Citation: R. v Surette, 2015 NSSC 141

 

Date :  20150428

Docket : CRK 436548

Registry : Kentville

 

Between :

 

Regina

 

 

-v-

 

 

Daniel Wayne Surette

 

-and-

 

Kyle David Fredericks

 

 

 

 

 

 

 

 

 

 

 

 

 

JUDGE:                                 The Honourable Justice Gregory M. Warner

 

HEARD:                                 April 28, 2015, in Kentville, Nova Scotia

 

COUNSEL:                           Jim Fyfe and William Fergusson Q.C., crown attorney

                                                Ken Greer, counsel for Daniel Wayne Surette

                                                Geoffrey Newton, counsel for Kyle David Fredericks

 


BY THE COURT:

[1]           Normally the sentencing process is a difficult one. In this particular case, the crown and the accused, or the offenders, come before the court with a joint recommendation. The joint recommendation changes the analysis that the court has to do. For that reason, I do not need time to make the determination that I intend to make this afternoon.

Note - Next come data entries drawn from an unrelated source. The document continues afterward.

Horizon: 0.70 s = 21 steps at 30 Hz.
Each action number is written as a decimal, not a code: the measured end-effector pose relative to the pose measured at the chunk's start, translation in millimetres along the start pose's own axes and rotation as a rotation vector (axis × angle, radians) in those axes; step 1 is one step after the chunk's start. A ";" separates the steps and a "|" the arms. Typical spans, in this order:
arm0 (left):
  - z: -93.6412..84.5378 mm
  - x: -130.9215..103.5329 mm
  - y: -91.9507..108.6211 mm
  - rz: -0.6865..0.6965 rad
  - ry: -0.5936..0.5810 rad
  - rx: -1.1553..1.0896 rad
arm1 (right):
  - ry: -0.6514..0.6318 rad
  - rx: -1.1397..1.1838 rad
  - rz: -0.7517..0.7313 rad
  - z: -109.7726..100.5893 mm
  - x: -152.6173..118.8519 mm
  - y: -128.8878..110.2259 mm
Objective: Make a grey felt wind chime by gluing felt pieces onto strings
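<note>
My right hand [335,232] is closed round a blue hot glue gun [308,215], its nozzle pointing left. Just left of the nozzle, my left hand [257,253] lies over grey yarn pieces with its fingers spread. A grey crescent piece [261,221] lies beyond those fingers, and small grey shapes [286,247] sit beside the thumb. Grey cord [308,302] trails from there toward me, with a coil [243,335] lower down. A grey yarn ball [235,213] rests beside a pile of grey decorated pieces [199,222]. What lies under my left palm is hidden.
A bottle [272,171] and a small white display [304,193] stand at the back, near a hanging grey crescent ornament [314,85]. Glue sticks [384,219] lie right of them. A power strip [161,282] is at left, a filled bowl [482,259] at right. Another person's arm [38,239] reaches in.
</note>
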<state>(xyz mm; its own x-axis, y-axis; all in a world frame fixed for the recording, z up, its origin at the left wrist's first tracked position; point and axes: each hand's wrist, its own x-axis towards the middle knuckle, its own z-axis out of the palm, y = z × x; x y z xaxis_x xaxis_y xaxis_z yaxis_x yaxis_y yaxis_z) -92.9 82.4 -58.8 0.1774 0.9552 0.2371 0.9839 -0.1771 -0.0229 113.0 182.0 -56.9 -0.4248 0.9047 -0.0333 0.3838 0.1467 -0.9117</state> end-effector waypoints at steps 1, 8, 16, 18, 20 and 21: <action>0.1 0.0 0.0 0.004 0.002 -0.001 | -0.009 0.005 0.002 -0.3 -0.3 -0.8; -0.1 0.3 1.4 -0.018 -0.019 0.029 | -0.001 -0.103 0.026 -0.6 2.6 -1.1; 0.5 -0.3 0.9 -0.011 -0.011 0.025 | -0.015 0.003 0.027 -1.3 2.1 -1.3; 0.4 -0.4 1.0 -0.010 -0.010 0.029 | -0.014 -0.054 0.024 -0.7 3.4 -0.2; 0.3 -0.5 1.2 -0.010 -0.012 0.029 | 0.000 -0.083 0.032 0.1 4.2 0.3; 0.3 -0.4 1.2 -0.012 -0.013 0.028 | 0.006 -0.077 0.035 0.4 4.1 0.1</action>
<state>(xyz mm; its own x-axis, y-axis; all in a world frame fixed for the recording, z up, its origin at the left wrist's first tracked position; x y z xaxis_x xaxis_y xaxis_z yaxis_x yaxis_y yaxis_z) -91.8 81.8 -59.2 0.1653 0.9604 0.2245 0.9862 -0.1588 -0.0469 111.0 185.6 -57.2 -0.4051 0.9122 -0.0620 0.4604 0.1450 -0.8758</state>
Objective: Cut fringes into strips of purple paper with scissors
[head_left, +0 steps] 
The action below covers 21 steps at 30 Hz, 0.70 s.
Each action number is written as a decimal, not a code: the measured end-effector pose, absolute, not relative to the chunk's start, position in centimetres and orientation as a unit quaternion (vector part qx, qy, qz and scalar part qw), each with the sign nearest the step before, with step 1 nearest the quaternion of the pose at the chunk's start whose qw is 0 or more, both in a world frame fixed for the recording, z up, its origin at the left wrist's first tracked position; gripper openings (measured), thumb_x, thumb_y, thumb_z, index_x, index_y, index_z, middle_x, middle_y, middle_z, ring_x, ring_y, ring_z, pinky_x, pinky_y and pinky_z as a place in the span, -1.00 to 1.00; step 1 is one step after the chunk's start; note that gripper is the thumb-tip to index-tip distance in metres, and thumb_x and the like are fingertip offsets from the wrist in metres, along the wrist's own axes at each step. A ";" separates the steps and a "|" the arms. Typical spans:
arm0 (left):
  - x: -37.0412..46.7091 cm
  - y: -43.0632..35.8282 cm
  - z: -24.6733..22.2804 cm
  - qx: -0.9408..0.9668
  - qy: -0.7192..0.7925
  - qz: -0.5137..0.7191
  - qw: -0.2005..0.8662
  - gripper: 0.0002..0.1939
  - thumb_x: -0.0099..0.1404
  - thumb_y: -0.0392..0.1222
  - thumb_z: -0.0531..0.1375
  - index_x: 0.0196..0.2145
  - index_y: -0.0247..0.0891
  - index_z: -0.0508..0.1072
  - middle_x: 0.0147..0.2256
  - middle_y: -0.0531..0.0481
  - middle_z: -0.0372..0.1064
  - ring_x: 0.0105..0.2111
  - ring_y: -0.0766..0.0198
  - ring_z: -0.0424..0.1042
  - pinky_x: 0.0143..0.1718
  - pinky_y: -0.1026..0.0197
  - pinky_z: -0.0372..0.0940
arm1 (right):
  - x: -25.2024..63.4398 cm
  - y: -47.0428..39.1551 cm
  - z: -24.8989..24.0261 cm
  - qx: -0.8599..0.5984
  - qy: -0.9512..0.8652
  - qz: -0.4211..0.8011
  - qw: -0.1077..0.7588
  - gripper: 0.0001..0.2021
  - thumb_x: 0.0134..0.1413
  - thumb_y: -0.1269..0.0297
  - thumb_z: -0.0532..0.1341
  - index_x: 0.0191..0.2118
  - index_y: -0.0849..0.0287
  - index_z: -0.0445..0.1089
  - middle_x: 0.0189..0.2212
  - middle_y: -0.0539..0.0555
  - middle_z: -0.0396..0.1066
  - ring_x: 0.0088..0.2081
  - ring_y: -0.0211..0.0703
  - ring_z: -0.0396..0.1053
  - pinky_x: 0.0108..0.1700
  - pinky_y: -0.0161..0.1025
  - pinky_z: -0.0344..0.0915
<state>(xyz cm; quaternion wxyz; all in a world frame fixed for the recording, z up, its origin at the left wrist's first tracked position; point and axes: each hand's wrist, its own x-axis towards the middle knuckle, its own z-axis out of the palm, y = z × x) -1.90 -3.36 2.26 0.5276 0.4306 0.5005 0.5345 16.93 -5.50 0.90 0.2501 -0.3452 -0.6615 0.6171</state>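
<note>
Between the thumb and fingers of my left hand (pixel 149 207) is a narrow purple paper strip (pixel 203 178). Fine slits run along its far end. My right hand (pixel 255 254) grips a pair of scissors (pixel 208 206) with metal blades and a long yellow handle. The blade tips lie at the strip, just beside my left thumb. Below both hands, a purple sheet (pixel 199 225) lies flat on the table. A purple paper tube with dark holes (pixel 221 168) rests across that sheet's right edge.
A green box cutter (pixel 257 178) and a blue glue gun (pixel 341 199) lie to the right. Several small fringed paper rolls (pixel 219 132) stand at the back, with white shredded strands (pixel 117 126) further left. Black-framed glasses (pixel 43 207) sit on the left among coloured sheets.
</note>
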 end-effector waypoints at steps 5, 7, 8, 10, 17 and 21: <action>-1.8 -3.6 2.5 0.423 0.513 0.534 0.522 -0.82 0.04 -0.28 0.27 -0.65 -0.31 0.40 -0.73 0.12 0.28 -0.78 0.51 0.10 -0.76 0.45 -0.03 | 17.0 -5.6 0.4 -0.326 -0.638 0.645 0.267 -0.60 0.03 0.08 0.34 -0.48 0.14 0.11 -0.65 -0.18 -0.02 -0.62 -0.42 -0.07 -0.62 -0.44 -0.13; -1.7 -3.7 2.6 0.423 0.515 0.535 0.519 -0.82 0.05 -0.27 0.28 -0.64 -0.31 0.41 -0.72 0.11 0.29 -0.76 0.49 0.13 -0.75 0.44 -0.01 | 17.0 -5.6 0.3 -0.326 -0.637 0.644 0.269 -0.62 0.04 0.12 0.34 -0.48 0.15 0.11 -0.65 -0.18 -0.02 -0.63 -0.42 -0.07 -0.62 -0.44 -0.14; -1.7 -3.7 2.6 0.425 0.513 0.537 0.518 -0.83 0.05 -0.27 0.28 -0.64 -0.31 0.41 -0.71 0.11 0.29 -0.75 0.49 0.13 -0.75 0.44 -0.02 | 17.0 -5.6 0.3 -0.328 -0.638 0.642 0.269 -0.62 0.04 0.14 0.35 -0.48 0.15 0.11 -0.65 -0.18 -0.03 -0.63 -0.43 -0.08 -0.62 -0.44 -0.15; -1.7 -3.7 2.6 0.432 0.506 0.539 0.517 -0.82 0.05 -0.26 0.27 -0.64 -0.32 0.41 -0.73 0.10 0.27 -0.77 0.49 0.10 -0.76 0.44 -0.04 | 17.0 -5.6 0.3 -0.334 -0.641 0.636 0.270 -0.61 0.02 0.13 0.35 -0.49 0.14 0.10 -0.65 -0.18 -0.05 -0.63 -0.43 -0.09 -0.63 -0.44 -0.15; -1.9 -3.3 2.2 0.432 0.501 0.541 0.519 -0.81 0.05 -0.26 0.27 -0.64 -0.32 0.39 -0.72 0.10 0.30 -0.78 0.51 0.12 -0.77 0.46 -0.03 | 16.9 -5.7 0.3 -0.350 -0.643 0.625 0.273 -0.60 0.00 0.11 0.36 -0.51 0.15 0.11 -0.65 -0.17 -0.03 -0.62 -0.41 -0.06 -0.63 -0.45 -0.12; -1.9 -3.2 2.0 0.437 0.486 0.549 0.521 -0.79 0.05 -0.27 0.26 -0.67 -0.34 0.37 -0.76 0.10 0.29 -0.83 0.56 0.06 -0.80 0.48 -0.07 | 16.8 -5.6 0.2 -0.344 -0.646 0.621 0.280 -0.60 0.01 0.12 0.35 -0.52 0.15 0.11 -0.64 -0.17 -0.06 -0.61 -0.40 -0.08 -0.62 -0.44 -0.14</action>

[2]           I first want to say that I appreciate the very thorough written submissions that I received yesterday in respect of this matter. They were constructive. They were relevant. They were focussed on the important processes that this court is required to carry out as part of the criminal justice system.

[3]           As is always the case when this court sits, there are never any winners. There are always losers, and everyone is a loser. It is simply a matter of the degree.

[4]           On October 23, 2013, Harley Lawrence was sleeping in a bus stop on Commercial Street in Berwick, Nova Scotia – not Vancouver, not Toronto, not Montreal or not New York. He was burned alive while he slept.

[5]           At the arraignment of Mr. Surette and Mr. Fredericks on February 23, 2015, before me, they both plead not guilty to first degree murder, which is planned and premeditated murder, but plead guilty to second degree murder, which is not planned and premeditated. The crown agreed to accept the plea on the included offence. In accordance with s. 745(c) of the Criminal Code, I am required by law and I sentence each of Mr. Surette and Mr. Fredericks to life imprisonment. That is the mandatory sentence; there is no discretion.

[6]           The only issue that parliament has assigned to courts is to make a determination of when the date starts that they may apply for parole. It does not mean they get out; it means the earliest date they can apply to get out.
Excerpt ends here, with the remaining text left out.